Anifrolumab è risultato associato con differenze di trattamento paragonabili/di entità maggiore rispetto al placebo (∆) nei pazienti sottoposti a trattamento pregresso con biologici vs. pazienti naive in un ampio spettro di endpoint, compreso il BICLA (∆=19,4 vs ∆=16,6), la risposta SRI(4) (∆=25,3 vs ∆=9,1), e i pazienti che riducevano la posologia di somministrazione dei GC (∆=24,7 vs ∆=17,5).

L’incidenza di eventi avversi seri è risultata maggiore nei pazienti sottoposti a trattamento pregresso con biologici rispetto ai pazienti naive sia nel gruppo anifrolumab che in quello placebo.

L’incidenza di herpes zoster è risultata maggiore con anifrolumab vs. placebo in entrambi i sottogruppi di pazienti considerati (esposizione pregressa a biologici o naive al trattamento con questi farmaci).

Considerazioni conclusive
Nel complesso, i dati di quest’analisi post-hoc che ha messo in pool i dati dei trial TULIP 1 e 2 hanno dimostrato che anifrolumab 300 mg garantisce un beneficio clinicamente significativo rispetto al placebo in un ampio spettro di endpoint di efficacia, indipendentemente da un trattamento pregresso o meno con farmaci biologici. Quanto alla safety, il farmaco risulta anche essere generalmente meglio tollerato.

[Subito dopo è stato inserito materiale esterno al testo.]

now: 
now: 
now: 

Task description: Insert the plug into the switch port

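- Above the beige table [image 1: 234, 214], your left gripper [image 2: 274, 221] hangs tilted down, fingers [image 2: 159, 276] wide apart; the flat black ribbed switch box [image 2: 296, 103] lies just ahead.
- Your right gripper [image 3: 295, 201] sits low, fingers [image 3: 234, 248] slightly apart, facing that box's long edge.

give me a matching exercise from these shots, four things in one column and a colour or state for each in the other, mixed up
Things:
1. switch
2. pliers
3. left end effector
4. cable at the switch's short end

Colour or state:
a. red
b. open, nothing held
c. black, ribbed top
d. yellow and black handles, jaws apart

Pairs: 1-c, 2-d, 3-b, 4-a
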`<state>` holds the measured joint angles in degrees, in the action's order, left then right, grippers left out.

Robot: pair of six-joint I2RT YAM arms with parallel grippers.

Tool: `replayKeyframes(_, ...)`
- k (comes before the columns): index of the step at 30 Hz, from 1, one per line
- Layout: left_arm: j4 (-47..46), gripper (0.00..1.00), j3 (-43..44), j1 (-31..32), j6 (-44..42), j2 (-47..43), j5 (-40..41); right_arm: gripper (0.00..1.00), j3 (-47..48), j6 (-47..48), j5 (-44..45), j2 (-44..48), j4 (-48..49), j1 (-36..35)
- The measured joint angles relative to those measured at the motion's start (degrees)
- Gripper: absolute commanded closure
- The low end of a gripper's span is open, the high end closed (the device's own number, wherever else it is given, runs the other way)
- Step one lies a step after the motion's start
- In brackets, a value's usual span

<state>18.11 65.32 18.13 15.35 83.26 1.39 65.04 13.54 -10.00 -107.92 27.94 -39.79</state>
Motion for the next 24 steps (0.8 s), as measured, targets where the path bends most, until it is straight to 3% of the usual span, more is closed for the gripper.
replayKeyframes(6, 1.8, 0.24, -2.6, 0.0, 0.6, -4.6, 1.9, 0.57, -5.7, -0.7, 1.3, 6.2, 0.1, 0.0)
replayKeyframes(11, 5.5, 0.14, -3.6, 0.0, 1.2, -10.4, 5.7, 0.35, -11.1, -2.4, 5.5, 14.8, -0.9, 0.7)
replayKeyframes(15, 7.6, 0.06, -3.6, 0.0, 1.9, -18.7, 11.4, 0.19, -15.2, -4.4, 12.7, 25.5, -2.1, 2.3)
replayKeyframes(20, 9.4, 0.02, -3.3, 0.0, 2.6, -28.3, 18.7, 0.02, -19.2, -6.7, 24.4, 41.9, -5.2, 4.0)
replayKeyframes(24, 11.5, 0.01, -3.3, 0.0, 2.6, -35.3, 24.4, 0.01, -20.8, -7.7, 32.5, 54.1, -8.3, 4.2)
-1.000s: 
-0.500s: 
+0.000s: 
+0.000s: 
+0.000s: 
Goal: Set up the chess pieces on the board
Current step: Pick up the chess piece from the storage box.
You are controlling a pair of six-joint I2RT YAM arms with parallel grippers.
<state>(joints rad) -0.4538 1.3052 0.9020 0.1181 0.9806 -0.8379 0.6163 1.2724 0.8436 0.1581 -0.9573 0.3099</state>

Pertanto, anifrolumab si configura come un’opzione per i pazienti refrattari ad altri farmaci biologici, dato che il profilo di safety non è risultato differente in base all’uso pregresso o meno di farmaci biologici.

Bibliografia
Furie R et al. Efficacy of Anifrolumab in Patients with SLE Previously Treated with Biologics: Post Hoc Analysis of Data from 2 Phase 3 Trials. [abstract 1740]. Arthritis Rheumatol. 2021; 73 (suppl 10).